Auch jenseits ritt herbei
eigentlich Karl May,
die Zügel in der Hand,
als Old Shatterhand bekannt.

Vom Westen kam geschwind
Old Wabble wie der Wind.
Und hinter Wabble her,
Old Surehand mit Gewehr.

Die Pferde, die man ritt,
berühmt sind sie zu dritt:
Swallow, Iltschi,Hatatitla,
der edle Hengt von „Matta Fatta“.

Mit der Nummer vier, unser lieber Sirr.
Es fehlt jetzt nur Sans Ear.
Der war schon auf dem Weg,
übern Pecos auf nem Steg.

Hier gehn, vom Tode erwacht
durch höhere Macht
Intschu-tschuna und Weiser Vater,
Klehki Petra, frei von Mater.

Und als sie sich erblickten,
kam noch wer angeritten:
Ein Mann, den jeder kennt,
er hieß Old Firehand.

Auf nem Berg, da stand,
allen hier bekannt,
die Tochter Intschu-tschunas,
Nscho-tschi mit vier Yumas.

Das Kleeblatt kam natürlich auch.
So war’s im Wilden Westen Brauch!
Sam Hawkens und der lange Dick,
die brachten auch den William mit.

Selbstverständlich auch dabei
mit viel Humor besondre zwei:
Der lange Davy und der dicke Jemmy
sorgten oft für Remmidemmi.

Eh ich hier noch weiter fortfahr,
erzähl ich von nem andren Paar.
In immer freundschaftlichem Groll,
der Hobble Frank und Tante Droll.

Dort! Santer, dieser Bösewicht!
Er grade mit dem Rollins spricht.
Der ist bei Sonnenuntergang
ein völlig toter Mann.
(Denn Winnetou hat ihn gesehn,
lässt sich die Chance nicht entgehn.)

Tangua, aller Apatschen Feind,
Häuptling und Komantschenfreund
Dem folgt auf Schritt und Tritt,
Sohn Pida in schnellem Ritt.

Wer hat denn hier gespickt?
Na, hast du es erblickt?
Das Buschgespenst ist dort,
plant seinen nächsten Mord.

Martin Baumann und sein Vater,
auf der Jagd nach falschem Pater,
fingen sich den Bär, den „Klotz“,
bei ihnen ist auch Bloddy Fox.

Wo der Fox auch ist,
da ist ja, wie ihr wisst,
der Helmers immer zu,
mit Bärbelchen im Nu.

Apanatschka, Bruder Old Surehands,
fehlte nie bei den Events.
Auch Old Death, persönlich, wie der Tod,
ging zu jedem Treffen, das man bot.

Jetzt taucht noch ein weitrer auf:
Schurke Ölprinz ist in eilgem Lauf.
Hinter ihm die Band der „Geier“,
oh, ich sehs, oweja!

Ja, wer kommt denn da?
Trapper Geierschnabel gar?
Allerdings, ’s ist wahr,
hinter ihm ich Dr.
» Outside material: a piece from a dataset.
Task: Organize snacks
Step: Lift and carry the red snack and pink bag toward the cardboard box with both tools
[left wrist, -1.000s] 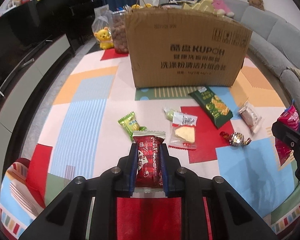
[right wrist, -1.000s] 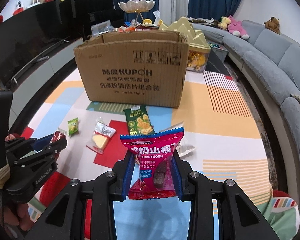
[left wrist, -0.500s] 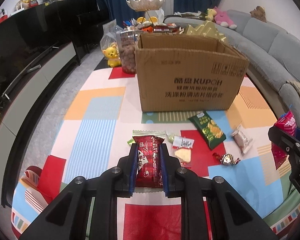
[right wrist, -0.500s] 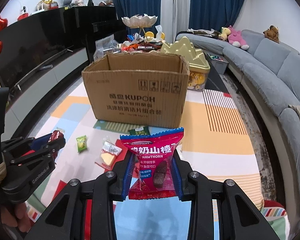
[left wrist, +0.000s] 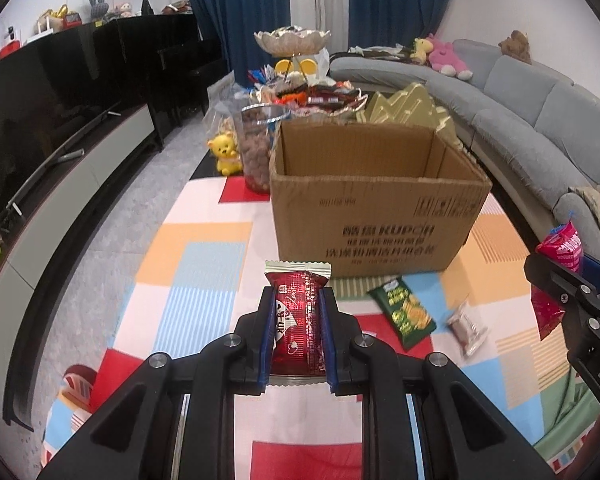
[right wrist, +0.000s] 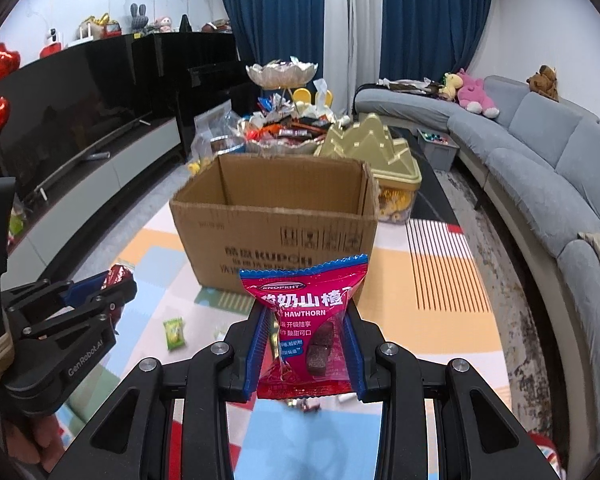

Sternau sah.

Es folgt die ganze Hazienda,
Juarez und Karja mit Aztekenschar.
Büffelstirn mit Bärenherz,
nein, das ist kein Scherz!

Das Treffen war am Silbersee,
da wartete schon Wokadeh.
Und wer dann da genau hinsah,
erkannte Harry und Ribanna.

Wie immer nicht sehr hell,
Gangster roter Colonel.
Vom Golde noch besessen,
will „See-Schatz“ nicht vergessen!

Vom Osten her ritt ganz geschwind,
der Halef auf dem Rapphengst Wind.
Der Hadschi mit dem langen Namen
kennt alle seine Ahnen.

Verfolgt vom Schut, dem Wicht.
Der kriegt den Halef nicht!
Denn Rih mit seinem schwarzen Fell
Ist dem bösen Kerl zu schnell.

Mit wehendem Umhang und einem Speer
kam Kara Ben Halef des Weges daher.
Mit Assil, dem Hengste, trabte er an,
Halefs Sohn, ein verwegener Mann.

Mit Äuglein wie ein Reh,
folgte Halefs Frau Hanneh.
Die schönste Frau im Morgenland,
hat ihr Gesicht dem Sohne zugewandt.

Osko und Omar sahen den Schut.
Jetzt gewannen beide Mut.
Denn sie wollten Tschita holen,
die wurde ihnen weggestohlen.

Achmed, der Scheik,
war nicht mehr weit.
Er sah von hinten viele Leute
und erkannte mit Schreck Schuts Meute.

Der Mahdi, der war wirklich dreist!
Vom Sudan weit angereist
nimmt er seine Sklaven mit,
wart, an den Mann bringst du sie nit!

Hier dann noch dazu
hinkte immerzu
der alte Mübarek,
die Krücken im Gepäck.

Da kam noch wer mit Stil.
Ich erkenne Karas Freund Ben Nil.
Und Ben Nil weit voran,
der treue Windhund Dojan.

Haare weiß wie Schnee,
trägt Marah Durimeh.
Auch sie will uns beehren,
ihr Antlitz nicht verwehren.

Schaut, am Horizont erscheint,
ich glaub, jetzt sind sie fast vereint,
der Mir von Dschinnistan
und Abu Seif aus Kurdistan.

Ha! Wen hab ich da gesehn?
Freilich, der blaurote Methusalem!
Auch er ist ein recht wichtger Gast,
fünf Kamele tragen an Geschenken Last.

Zu guter Letzt ist noch dabei
ein andrer Held, der Krüger Bei.
Und damit auch keiner fehlt, ja gell?
our Englishman Emery Bothwell.

Wenn man von England spricht,
da fällt uns rasch noch ein,
na, wer? Sir David,
the Nobleman, very fine!

Auf, Mutter Thick,
macht Euch schick!
Euer Brandy is the best
für vieler unsrer Freunde Fest.

Huch! Wer kommt zur späten Stund?
Hat wohl auch nen trocknen Mund?
Befuhr den ganzen Ozean,
alter Seebär Käpten Kaiman.

Ob wir nun nen Held vergessen ja und nein,
das bleibt sich gleich.
Pitt Holbers, altes Coon, du wirst’s eh nicht sein!
Dick Hammerdull sie alle stets in Ehren weiß.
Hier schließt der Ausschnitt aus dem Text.